Task requirements ▸ Retype the entries exactly; omit all pictures.

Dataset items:
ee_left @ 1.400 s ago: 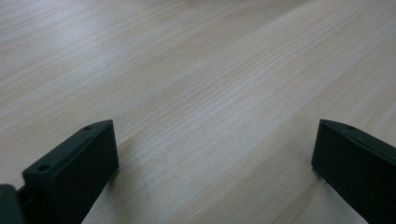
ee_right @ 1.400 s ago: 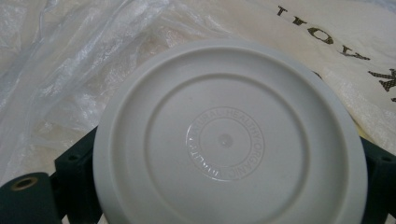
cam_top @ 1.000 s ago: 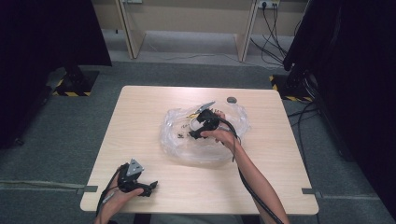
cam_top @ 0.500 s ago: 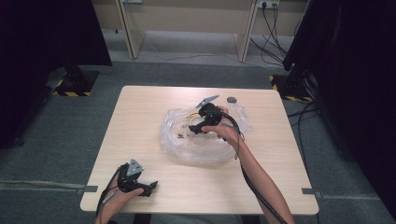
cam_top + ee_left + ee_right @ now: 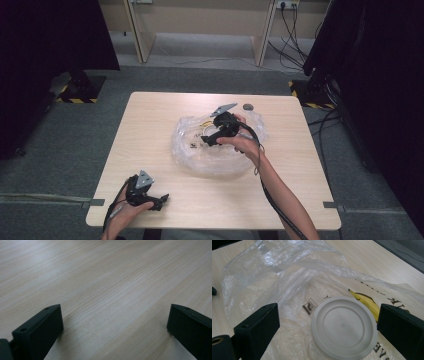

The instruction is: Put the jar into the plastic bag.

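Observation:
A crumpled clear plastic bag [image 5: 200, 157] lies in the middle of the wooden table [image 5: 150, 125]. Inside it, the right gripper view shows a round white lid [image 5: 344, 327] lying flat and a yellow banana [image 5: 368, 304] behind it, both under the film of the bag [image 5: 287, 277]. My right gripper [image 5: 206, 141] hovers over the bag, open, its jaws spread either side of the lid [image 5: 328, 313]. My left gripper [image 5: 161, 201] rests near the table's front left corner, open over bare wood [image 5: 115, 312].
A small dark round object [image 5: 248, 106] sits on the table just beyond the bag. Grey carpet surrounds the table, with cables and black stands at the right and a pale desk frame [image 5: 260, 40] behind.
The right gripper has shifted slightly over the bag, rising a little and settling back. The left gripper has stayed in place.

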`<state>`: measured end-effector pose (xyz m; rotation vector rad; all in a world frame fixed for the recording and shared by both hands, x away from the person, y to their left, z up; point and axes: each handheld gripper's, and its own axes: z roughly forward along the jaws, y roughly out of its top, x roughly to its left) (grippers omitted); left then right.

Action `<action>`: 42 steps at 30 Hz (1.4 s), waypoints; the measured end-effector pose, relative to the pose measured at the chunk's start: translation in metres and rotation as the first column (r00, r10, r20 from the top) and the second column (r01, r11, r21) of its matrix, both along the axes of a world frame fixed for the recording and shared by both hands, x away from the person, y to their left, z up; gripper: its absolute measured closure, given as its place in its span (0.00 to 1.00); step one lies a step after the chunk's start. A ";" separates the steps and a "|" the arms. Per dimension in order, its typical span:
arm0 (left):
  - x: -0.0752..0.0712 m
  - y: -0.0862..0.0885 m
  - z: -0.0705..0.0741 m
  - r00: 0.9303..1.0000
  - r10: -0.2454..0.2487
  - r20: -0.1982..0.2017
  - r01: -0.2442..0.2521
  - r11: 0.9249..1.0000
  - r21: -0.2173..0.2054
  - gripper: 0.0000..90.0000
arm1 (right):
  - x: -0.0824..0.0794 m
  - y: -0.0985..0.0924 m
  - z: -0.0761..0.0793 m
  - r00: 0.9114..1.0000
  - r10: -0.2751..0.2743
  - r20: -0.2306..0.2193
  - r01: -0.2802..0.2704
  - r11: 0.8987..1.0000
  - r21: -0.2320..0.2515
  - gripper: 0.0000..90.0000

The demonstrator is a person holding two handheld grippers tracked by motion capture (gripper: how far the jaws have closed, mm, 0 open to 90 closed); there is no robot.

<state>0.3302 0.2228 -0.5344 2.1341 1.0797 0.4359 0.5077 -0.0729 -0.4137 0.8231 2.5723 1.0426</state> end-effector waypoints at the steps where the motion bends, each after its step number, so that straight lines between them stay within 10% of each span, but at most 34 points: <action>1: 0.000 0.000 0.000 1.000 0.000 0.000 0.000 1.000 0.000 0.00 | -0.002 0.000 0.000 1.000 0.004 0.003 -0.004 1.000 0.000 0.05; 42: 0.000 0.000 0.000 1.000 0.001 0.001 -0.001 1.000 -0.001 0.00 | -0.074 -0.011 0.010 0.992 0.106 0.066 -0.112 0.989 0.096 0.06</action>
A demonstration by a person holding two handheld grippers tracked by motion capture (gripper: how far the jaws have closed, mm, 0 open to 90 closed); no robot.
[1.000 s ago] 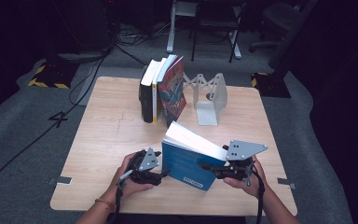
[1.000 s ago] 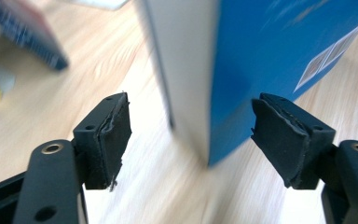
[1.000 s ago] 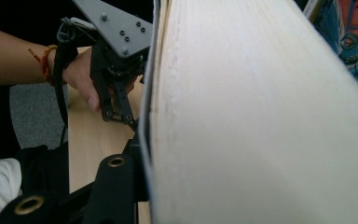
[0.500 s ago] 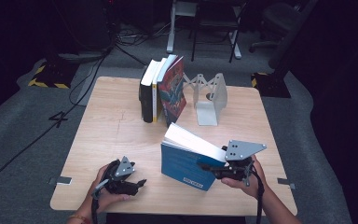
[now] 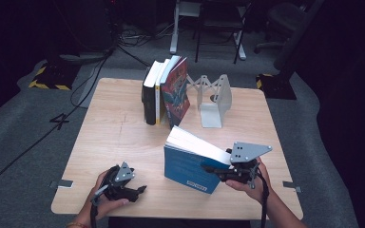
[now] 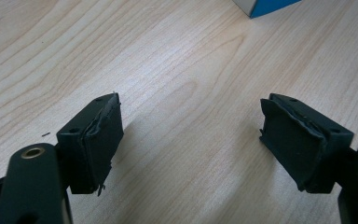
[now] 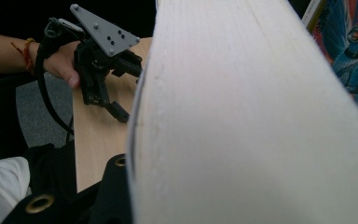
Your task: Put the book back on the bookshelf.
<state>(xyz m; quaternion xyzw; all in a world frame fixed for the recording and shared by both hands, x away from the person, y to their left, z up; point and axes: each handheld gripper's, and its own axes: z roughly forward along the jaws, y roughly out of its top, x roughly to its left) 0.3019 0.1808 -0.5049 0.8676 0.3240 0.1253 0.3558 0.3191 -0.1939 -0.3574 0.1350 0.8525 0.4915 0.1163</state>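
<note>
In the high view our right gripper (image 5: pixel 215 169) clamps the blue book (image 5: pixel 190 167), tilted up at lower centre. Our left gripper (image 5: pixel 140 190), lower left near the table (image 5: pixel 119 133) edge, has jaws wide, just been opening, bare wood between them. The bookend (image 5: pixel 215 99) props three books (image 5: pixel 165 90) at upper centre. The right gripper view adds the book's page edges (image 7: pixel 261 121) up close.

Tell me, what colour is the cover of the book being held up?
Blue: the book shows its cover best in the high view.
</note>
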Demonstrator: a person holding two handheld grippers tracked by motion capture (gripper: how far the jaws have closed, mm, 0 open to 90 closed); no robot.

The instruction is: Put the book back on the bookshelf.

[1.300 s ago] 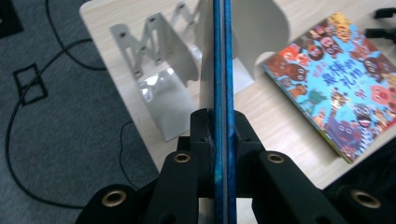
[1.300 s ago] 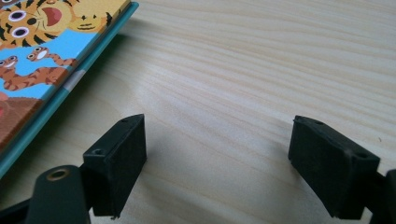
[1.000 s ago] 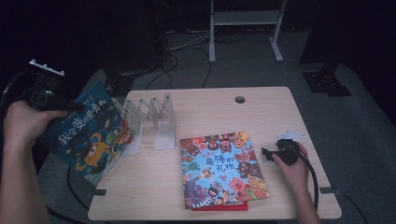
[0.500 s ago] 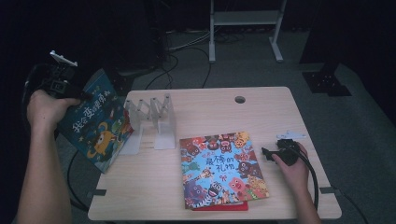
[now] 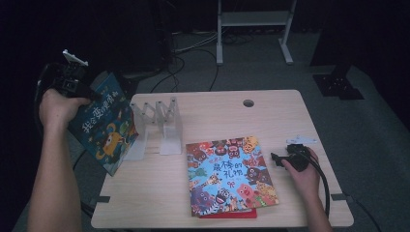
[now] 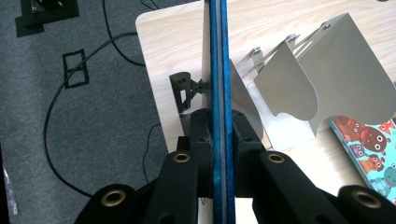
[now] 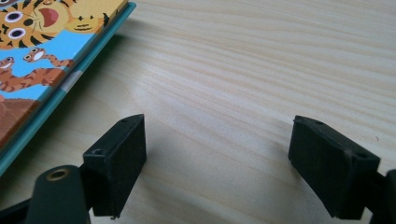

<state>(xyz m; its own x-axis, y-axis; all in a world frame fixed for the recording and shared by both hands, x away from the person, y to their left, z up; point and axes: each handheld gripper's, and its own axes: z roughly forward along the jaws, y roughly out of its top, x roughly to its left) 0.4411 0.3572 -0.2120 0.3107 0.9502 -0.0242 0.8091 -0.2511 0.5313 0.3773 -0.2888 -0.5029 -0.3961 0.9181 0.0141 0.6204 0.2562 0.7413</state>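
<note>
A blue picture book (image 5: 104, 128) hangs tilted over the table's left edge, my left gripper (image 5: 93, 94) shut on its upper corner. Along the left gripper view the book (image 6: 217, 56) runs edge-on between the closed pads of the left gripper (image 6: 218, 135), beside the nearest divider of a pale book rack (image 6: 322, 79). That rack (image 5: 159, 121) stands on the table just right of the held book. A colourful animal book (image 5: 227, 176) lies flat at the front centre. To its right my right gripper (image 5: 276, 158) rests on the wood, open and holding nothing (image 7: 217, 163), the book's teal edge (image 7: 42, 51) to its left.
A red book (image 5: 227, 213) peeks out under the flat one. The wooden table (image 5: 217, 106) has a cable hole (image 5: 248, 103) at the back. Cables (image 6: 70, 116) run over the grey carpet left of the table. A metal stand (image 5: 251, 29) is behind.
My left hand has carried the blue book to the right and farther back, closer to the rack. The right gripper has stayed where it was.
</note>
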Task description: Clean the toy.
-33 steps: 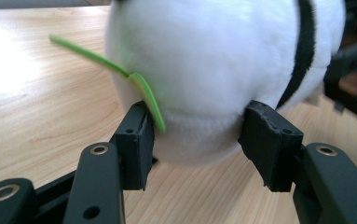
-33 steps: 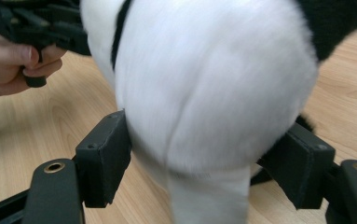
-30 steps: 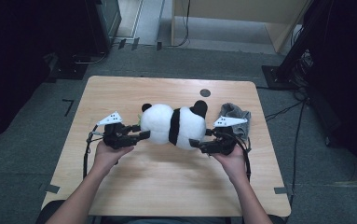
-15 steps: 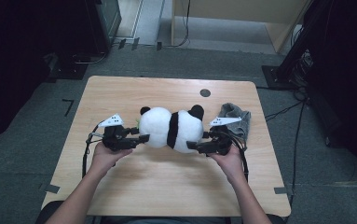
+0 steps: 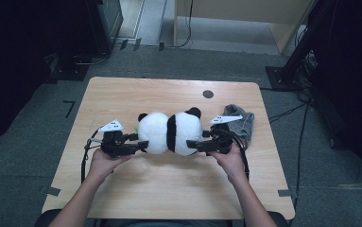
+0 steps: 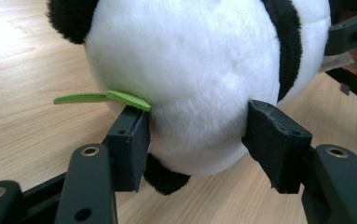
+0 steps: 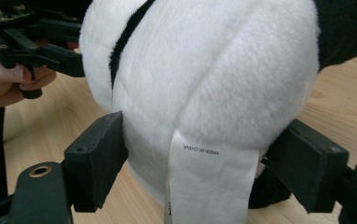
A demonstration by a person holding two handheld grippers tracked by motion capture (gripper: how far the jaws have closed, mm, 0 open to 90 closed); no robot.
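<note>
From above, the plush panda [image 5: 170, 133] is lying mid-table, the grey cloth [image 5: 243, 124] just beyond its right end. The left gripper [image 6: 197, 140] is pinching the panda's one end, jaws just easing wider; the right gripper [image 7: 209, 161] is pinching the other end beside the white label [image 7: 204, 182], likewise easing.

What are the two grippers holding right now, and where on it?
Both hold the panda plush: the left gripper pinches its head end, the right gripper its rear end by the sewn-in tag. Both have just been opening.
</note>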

Solved exercise ▸
ee_left @ 1.400 s ago: 
ee_right @ 1.400 s ago: 
cam_top @ 1.000 s ago: 
cam_top @ 0.500 s ago: 
cam_top + ee_left + ee_right @ now: 

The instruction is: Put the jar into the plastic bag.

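Observation:
A crumpled clear plastic bag [image 5: 200, 157] lies in the middle of the wooden table [image 5: 150, 125]. Inside it, the right gripper view shows a round white lid [image 5: 344, 327] lying flat and a yellow banana [image 5: 368, 304] behind it, both under the film of the bag [image 5: 287, 277]. My right gripper [image 5: 206, 141] hovers over the bag, open, its jaws spread either side of the lid [image 5: 328, 313]. My left gripper [image 5: 161, 201] rests near the table's front left corner, open over bare wood [image 5: 115, 312].
A small dark round object [image 5: 248, 106] sits on the table just beyond the bag. Grey carpet surrounds the table, with cables and black stands at the right and a pale desk frame [image 5: 260, 40] behind.
The right gripper has shifted slightly over the bag, rising a little and settling back. The left gripper has stayed in place.
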
`<state>`: measured end-effector pose (xyz m; rotation vector rad; all in a world frame fixed for the recording and shared by both hands, x away from the person, y to their left, z up; point and axes: each handheld gripper's, and its own axes: z roughly forward along the jaws, y roughly out of its top, x roughly to its left) (grippers omitted); left then right.

Action `<action>`: 42 steps at 30 Hz (1.4 s), waypoints; the measured end-effector pose, relative to the pose measured at the chunk's start: translation in metres and rotation as the first column (r00, r10, r20 from the top) and the second column (r01, r11, r21) of its matrix, both along the axes of a world frame fixed for the recording and shared by both hands, x away from the person, y to their left, z up; gripper: its absolute measured closure, given as its place in its span (0.00 to 1.00); step one lies a step after the chunk's start. A ";" separates the steps and a "|" the arms. Per dimension in order, its typical span:
arm0 (left):
  - x: -0.0752..0.0712 m
  - y: -0.0862..0.0885 m
  - z: -0.0705..0.0741 m
  - r00: 0.9303..1.0000
  - r10: -0.2454..0.2487
  - r20: -0.1982..0.2017
  - r01: -0.2442..0.2521
  - r11: 0.9249..1.0000
  - r21: -0.2173..0.2054
  - gripper: 0.0000..90.0000
arm1 (right):
  - x: -0.0824..0.0794 m
  - y: -0.0985..0.0924 m
  - z: -0.0761..0.0793 m
  - r00: 0.9114..1.0000
  - r10: -0.2751..0.2743
  - r20: -0.2306..0.2193
  - r01: -0.2802..0.2704
  - r11: 0.8987..1.0000
  - r21: -0.2320..0.2515
  - gripper: 0.0000..90.0000

The demonstrator is a person holding two handheld grippers tracked by motion capture (gripper: how far the jaws have closed, mm, 0 open to 90 closed); there is no robot.

<state>0.3302 0.2228 -0.5344 2.1341 1.0797 0.4359 0.5077 -0.0729 -0.4137 0.8231 2.5723 1.0426</state> end-effector waypoints at the steps where the motion bends, each after its step number, so that straight lines between them stay within 10% of each span, but at most 34 points: <action>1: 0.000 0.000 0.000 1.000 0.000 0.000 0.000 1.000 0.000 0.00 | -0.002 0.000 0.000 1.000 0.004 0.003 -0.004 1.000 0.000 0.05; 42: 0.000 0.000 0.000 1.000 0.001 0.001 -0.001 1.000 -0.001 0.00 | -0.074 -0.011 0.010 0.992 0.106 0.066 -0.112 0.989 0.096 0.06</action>
A demonstration by a person holding two handheld grippers tracked by motion capture (gripper: how far the jaws have closed, mm, 0 open to 90 closed); no robot.
[1.000 s ago] 
[1.000 s ago] 
[1.000 s ago] 
[0.500 s ago] 
[now] 
[now] 
[now] 
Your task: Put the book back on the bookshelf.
<state>(xyz m; quaternion xyzw; all in a world frame fixed for the recording and shared by both hands, x away from the person, y to their left, z up; point and axes: each handheld gripper's, and its own axes: z roughly forward along the jaws, y roughly out of its top, x roughly to its left) 0.3019 0.1808 -0.5049 0.8676 0.3240 0.1253 0.3558 0.3191 -0.1939 -0.3574 0.1350 0.8525 0.4915 0.1163</state>
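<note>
In the high view our right gripper (image 5: pixel 215 169) clamps the blue book (image 5: pixel 190 167), tilted up at lower centre. Our left gripper (image 5: pixel 140 190), lower left near the table (image 5: pixel 119 133) edge, has jaws wide, just been opening, bare wood between them. The bookend (image 5: pixel 215 99) props three books (image 5: pixel 165 90) at upper centre. The right gripper view adds the book's page edges (image 7: pixel 261 121) up close.

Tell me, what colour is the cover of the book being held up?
Blue: the book shows its cover best in the high view.
</note>
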Demonstrator: a person holding two handheld grippers tracked by motion capture (gripper: how far the jaws have closed, mm, 0 open to 90 closed); no robot.

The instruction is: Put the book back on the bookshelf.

[1.300 s ago] 
[1.300 s ago] 
[1.000 s ago] 
[0.500 s ago] 
[now] 
[now] 
[now] 

<state>(xyz m; its own x-axis, y-axis; all in a world frame fixed for the recording and shared by both hands, x away from the person, y to their left, z up; point and axes: each handheld gripper's, and its own axes: z roughly forward along the jaws, y roughly out of its top, x roughly to its left) 0.4411 0.3572 -0.2120 0.3107 0.9502 -0.0242 0.8091 -0.2511 0.5313 0.3773 -0.2888 -0.5029 -0.3961 0.9181 0.0141 0.6204 0.2562 0.7413</state>
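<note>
A blue picture book (image 5: 104, 128) hangs tilted over the table's left edge, my left gripper (image 5: 93, 94) shut on its upper corner. Along the left gripper view the book (image 6: 217, 56) runs edge-on between the closed pads of the left gripper (image 6: 218, 135), beside the nearest divider of a pale book rack (image 6: 322, 79). That rack (image 5: 159, 121) stands on the table just right of the held book. A colourful animal book (image 5: 227, 176) lies flat at the front centre. To its right my right gripper (image 5: 276, 158) rests on the wood, open and holding nothing (image 7: 217, 163), the book's teal edge (image 7: 42, 51) to its left.
A red book (image 5: 227, 213) peeks out under the flat one. The wooden table (image 5: 217, 106) has a cable hole (image 5: 248, 103) at the back. Cables (image 6: 70, 116) run over the grey carpet left of the table. A metal stand (image 5: 251, 29) is behind.
My left hand has carried the blue book to the right and farther back, closer to the rack. The right gripper has stayed where it was.
</note>
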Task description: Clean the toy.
-33 steps: 
-33 steps: 
-30 steps: 
-15 steps: 
+0 steps: 
+0 steps: 
+0 steps: 
A demonstration by a person holding two handheld grippers tracked by motion capture (gripper: how far the jaws have closed, mm, 0 open to 90 closed); no robot.
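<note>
From above, the plush panda [image 5: 170, 133] is lying mid-table, the grey cloth [image 5: 243, 124] just beyond its right end. The left gripper [image 6: 197, 140] is pinching the panda's one end, jaws just easing wider; the right gripper [image 7: 209, 161] is pinching the other end beside the white label [image 7: 204, 182], likewise easing.

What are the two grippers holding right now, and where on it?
Both hold the panda plush: the left gripper pinches its head end, the right gripper its rear end by the sewn-in tag. Both have just been opening.
</note>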

That concludes the answer to the exercise.